Con la ripresa parlamentare si riaccende la polemica politica sui fondi per le Periferie, che un emendamento taglierebbe rinviando i programmi attuativi in molte città. In queste ore Pd e Anci si fanno sentire, dopo una clamorosa iniziativa dell’architetto genovese Renzo Piano (“Renzo Piano e le Periferie“) , chiedendo di non dar seguito ad una norma che al momento non riguarda Avellino. Già stanziati nel 2017 per centoventi città, tra cui il Capoluogo irpino, i fondi sono stati intercettati dal taglio proposto daI provvedimento presentato al Senato, che permette al Governo Conte 1,6 miliardi di euro relativi alla copertura finanziaria garantita dal precedente Esecutivo Gentiloni per il cosiddetto bando per le Periferie.
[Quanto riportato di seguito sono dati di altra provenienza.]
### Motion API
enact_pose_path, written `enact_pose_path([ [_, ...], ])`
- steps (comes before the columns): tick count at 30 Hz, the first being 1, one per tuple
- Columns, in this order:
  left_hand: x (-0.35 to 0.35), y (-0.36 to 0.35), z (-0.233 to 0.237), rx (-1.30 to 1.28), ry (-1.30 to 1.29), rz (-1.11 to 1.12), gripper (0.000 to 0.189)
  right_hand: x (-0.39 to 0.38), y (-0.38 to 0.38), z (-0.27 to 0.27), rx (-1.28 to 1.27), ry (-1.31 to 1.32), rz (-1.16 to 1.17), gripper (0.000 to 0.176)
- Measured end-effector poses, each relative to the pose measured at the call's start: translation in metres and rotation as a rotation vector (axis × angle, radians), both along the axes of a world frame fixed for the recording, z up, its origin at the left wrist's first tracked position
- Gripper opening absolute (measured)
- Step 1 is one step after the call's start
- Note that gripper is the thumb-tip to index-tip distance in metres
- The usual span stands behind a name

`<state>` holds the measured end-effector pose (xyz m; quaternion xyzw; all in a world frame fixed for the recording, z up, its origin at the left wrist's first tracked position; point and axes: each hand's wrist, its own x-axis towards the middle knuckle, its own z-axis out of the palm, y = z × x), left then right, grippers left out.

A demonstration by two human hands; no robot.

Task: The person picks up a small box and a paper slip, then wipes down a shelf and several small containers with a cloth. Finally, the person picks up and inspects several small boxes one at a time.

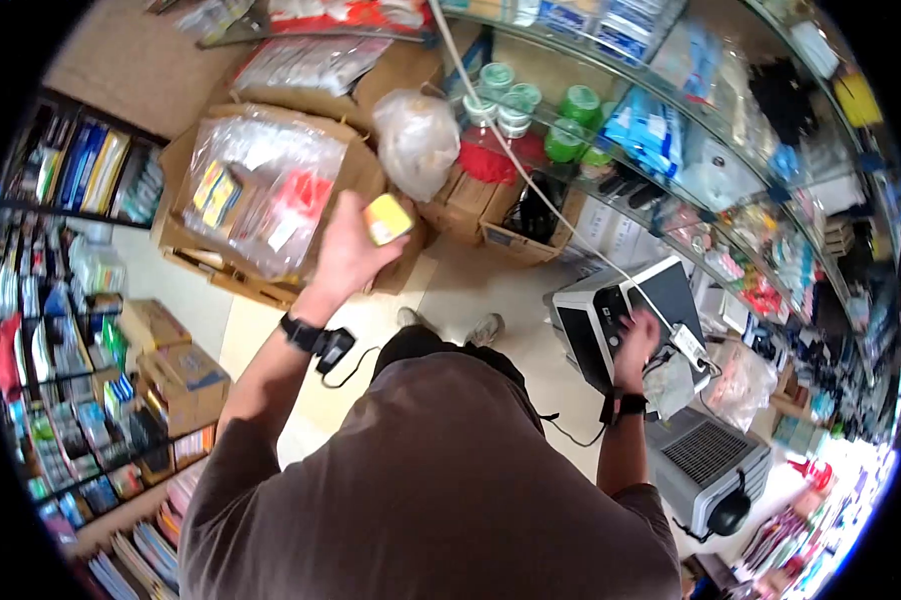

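My left hand [345, 250] is closed around a small yellow box with a pale label [387, 218], held up over the side of a large open carton [186, 172]. Inside that carton lie clear plastic bags [261, 150], a red packet [306, 190] and a yellow-and-dark box [217, 194]. My right hand [638, 345] is slightly blurred, its fingers loosely bent and apart with nothing seen in them. It hovers beside a black-and-white machine like a computer case [611, 318]. Dark straps with a small device sit on both wrists.
Glass shelves [611, 75] of packets and green-lidded tubs [571, 140] stand ahead. Product racks [61, 400] and cartons [186, 375] line the left. A white cable [516, 155] crosses in front; a grey vented unit [706, 450] stands at right. A cloudy plastic bag [416, 145] is beside the carton.
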<state>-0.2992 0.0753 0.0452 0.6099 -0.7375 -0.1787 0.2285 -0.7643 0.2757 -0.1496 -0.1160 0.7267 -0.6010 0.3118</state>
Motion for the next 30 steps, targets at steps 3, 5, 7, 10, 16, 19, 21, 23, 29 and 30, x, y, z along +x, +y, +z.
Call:
enact_pose_path([
  [3,-0.035,0.006,0.009,0.131,0.095,-0.06,0.068,0.057,-0.076,0.031,-0.123,-0.258,0.495,0.023],
  [5,-0.048,0.008,0.006,0.155,0.156,-0.109,0.069,0.098,-0.117,0.069,-0.136,-0.359,0.693,0.022],
  [7,-0.06,0.01,0.009,0.111,0.215,-0.156,0.069,0.129,-0.143,0.103,-0.162,-0.469,0.802,0.021],
  [10,-0.065,0.012,0.012,0.109,0.238,-0.173,0.076,0.163,-0.166,0.141,-0.189,-0.579,0.897,0.02],
  [16,-0.05,0.008,0.017,0.165,0.333,-0.192,0.075,0.211,-0.183,0.163,-0.184,-0.54,0.936,0.021],
  [19,-0.032,0.0,0.009,0.083,0.333,-0.252,0.068,0.228,-0.191,0.17,-0.181,-0.524,0.908,0.019],
  [21,-0.02,-0.007,0.0,0.373,0.649,-0.238,0.058,0.236,-0.197,0.169,-0.19,-0.431,0.915,0.017],
  [23,-0.005,-0.017,-0.005,0.592,0.894,-0.212,0.049,0.243,-0.204,0.159,-0.201,-0.266,0.926,0.016],
  [29,0.037,-0.04,-0.006,0.743,1.06,-0.247,0.038,0.283,-0.22,0.181,-0.188,0.192,1.022,0.025],
  [30,0.041,-0.043,-0.008,0.724,1.053,-0.223,0.035,0.294,-0.223,0.18,-0.221,0.308,1.064,0.028],
])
La norma differisce per molte città l’efficacia delle convenzioni sia “all’anno 2020”, di fatto bloccando i progetti di riqualificazione urbana. Cento su 120 i programmi congelati. Ora alla Camera si deciderà la sorte dell’intero piano. Se dovessero restare le cose come sono, anche alla luce dei tagli contestati, Avellino potrebbe proseguire l’iter per l’investimento dei 17 milioni assegnati, realizzando il programma avviato dal Sindaco Paolo Foti, in forza della convenzione sottoscritta a Palazzo Chigi lo scorso anno. Altrimenti si dovrà attendere quale quadro normativo si delineerà.

IL NODO POLITICO. Resta però l’impatto sull’economia nazionale, come ha spiegato Piero Fassino, protagonista da Presidente dell’Anci del confronto con Governo e Parlamento che portò al Bando nazionale Periferie. Per Fassino, il taglio coinvolge “progetti concreti, una parte dei quali già in esecuzione, che coinvolgono circa mille Comuni e sindaci di ogni colore politico, per una popolazione totale di circa 25 milioni di persone”.

Per adesso al Comune di Avellino non resta che proseguire nelle procedure per la riqualificazione delle periferie, predisponendo gli investimenti approvati per 17 milioni di euro, sulla base della intesa sottoscritta dal Sindaco Paolo Foti a Roma con i protocolli di intesa finalizzati ai Piani di rilancio delle periferie degradate delle grandi città il 6 marzo 2017 (vedi il video di governo.it sulla cerimonia a Palazzo Chigi).


IL PROTOCOLLO A ROMA IL 6 MARZO ’17

IL PROGRAMMA PER AVELLINO. Sulla base del provvedimento proposto dall’Assessore all’Urbanistica Ugo Tomasone nel novembre 2017, i fondi del Bando Periferie serviranno a riprendere e completare la sostituzione edilizia dei prefabbricati pesanti e la riqualificazione di Quattrograne Ovest, aiutando a chiudere anche altre partite importanti, dal centro servizi al riassetto della viabilità.